Así, sin adornos. En este país hasta las sentencias vienen racionadas.
Me dejaron en la sala del fondo, la que está cerca del pasillo de servicio, y eso también fue un dictamen: a los que van a salir por la puerta ancha los ponen cerca de la puerta ancha. Por la ventana se ve un pedazo del patio del Calixto García y un almendro que suelta hojas aunque no haga viento.
Yo he tenido miedo antes. Al miedo lo conozco de cerca, comimos juntos muchos años. Sobreviví entre bestias imitando su rugido: en la escuela al campo, en el puerto, en la cola del pan, en oficinas donde una firma vale una vida. Rugía como ellas y las bestias me creían de la manada. Aprendí también a pactar con lo que no tiene nombre. Unos le dicen santos. Otros, sombras. Yo aprendí a no decirle nada: a poner el plato, encender la vela y no preguntar quién comió.
Pero el miedo de esta noche es otro. Los de antes se escondían: detrás de un uniforme, dentro de un sobre, en el ruido de una guagua frenando. Este no se esconde. Tiene bata blanca, huele a desinfectante y me tutea.
A medianoche se fue la luz. En el hospital los apagones no sorprenden a nadie: las enfermeras encendieron un quinqué en el puesto y siguieron en lo suyo. Fue entonces que sentí el peso en la silla, junto a la cama. No lo vi. No hacía falta.
—Tú sabes a lo que vine —dije.
El que estaba sentado no dijo nada. Los que son como él no gastan palabras: las cobran.
Yo sé cómo es el juego, me lo enseñó un viejo que ya cruzó. La vida no se regala, se apuesta. Y a mí me queda una sola ficha. La puse sobre la sábana, que es como poner el pecho.
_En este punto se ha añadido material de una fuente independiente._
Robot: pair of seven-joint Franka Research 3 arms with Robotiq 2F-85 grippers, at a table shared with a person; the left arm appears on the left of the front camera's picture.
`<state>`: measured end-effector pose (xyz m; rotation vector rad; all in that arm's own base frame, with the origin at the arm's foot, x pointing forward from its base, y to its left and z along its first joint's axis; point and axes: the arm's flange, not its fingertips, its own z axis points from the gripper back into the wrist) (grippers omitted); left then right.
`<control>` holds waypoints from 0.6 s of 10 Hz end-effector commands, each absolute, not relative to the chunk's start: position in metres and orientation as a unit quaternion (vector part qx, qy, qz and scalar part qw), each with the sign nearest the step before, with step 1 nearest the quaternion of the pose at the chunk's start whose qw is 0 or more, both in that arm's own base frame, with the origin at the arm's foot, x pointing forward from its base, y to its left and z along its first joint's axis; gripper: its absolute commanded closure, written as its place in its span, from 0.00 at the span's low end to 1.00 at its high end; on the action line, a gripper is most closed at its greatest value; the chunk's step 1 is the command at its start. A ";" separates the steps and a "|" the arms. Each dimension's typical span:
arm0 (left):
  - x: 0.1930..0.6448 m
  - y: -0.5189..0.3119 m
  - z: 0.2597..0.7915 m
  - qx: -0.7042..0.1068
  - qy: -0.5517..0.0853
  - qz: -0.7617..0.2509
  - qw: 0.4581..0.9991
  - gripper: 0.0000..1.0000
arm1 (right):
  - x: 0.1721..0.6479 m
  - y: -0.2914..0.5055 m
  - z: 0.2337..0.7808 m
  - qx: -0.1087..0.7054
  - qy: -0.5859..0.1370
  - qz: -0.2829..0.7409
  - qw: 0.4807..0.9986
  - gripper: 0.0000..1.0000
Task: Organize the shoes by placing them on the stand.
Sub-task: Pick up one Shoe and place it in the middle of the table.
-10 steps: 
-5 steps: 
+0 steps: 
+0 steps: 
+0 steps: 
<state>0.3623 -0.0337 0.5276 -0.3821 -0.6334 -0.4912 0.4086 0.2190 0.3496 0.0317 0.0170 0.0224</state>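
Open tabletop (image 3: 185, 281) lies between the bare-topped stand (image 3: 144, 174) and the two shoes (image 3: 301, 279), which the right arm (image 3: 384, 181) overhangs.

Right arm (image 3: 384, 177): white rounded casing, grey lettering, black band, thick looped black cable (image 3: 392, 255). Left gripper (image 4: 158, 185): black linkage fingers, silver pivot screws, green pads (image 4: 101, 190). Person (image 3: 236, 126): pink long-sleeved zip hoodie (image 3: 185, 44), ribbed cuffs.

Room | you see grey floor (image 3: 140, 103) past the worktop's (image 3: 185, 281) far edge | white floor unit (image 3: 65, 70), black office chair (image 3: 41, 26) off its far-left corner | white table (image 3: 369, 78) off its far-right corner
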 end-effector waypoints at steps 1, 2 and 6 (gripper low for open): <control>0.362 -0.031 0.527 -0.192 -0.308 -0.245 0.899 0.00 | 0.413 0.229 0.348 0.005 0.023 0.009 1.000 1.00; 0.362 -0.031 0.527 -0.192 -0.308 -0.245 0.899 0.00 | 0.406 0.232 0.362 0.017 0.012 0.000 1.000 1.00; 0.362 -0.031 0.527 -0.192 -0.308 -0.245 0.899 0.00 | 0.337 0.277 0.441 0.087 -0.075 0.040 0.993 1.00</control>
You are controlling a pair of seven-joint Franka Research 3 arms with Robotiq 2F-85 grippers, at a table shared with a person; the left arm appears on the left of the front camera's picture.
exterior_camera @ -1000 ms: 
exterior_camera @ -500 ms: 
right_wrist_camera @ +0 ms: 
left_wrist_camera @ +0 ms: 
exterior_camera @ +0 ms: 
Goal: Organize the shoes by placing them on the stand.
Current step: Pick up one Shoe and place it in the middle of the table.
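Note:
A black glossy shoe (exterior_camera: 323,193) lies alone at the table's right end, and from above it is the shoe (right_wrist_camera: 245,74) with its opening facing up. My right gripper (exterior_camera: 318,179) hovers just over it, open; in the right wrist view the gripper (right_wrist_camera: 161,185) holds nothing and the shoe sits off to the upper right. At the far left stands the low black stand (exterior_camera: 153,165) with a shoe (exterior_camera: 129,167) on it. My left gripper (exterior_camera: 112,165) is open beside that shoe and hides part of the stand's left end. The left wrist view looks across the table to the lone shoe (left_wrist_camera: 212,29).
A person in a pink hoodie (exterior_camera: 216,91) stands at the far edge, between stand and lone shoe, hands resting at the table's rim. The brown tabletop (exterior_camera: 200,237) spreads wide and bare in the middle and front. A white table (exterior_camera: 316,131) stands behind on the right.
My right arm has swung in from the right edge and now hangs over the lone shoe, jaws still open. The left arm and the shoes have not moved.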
—Si me quedo, no me quedo solo. Ya sé la regla: uno por ti, otro para mí.
Afuera el almendro soltó una hoja. La oí caer, que es algo que no se oye nunca, y en eso supe que la apuesta estaba aceptada.
Ahora espero el amanecer. Si el médico entra y encuentra la cama vacía, perdí. Si entra y me encuentra vivo, también habré perdido algo, solo que más despacio: porque el que abra los ojos en esta cama va a tener mis manos, mi nombre y mi identidad, pero yo no sé quién va a mirar por mis ojos.
Esa es la letra chica de todos los pactos, y ya es tarde para leerla.
Amanece. El almendro está quieto. Alguien, dentro de mí, se despierta primero.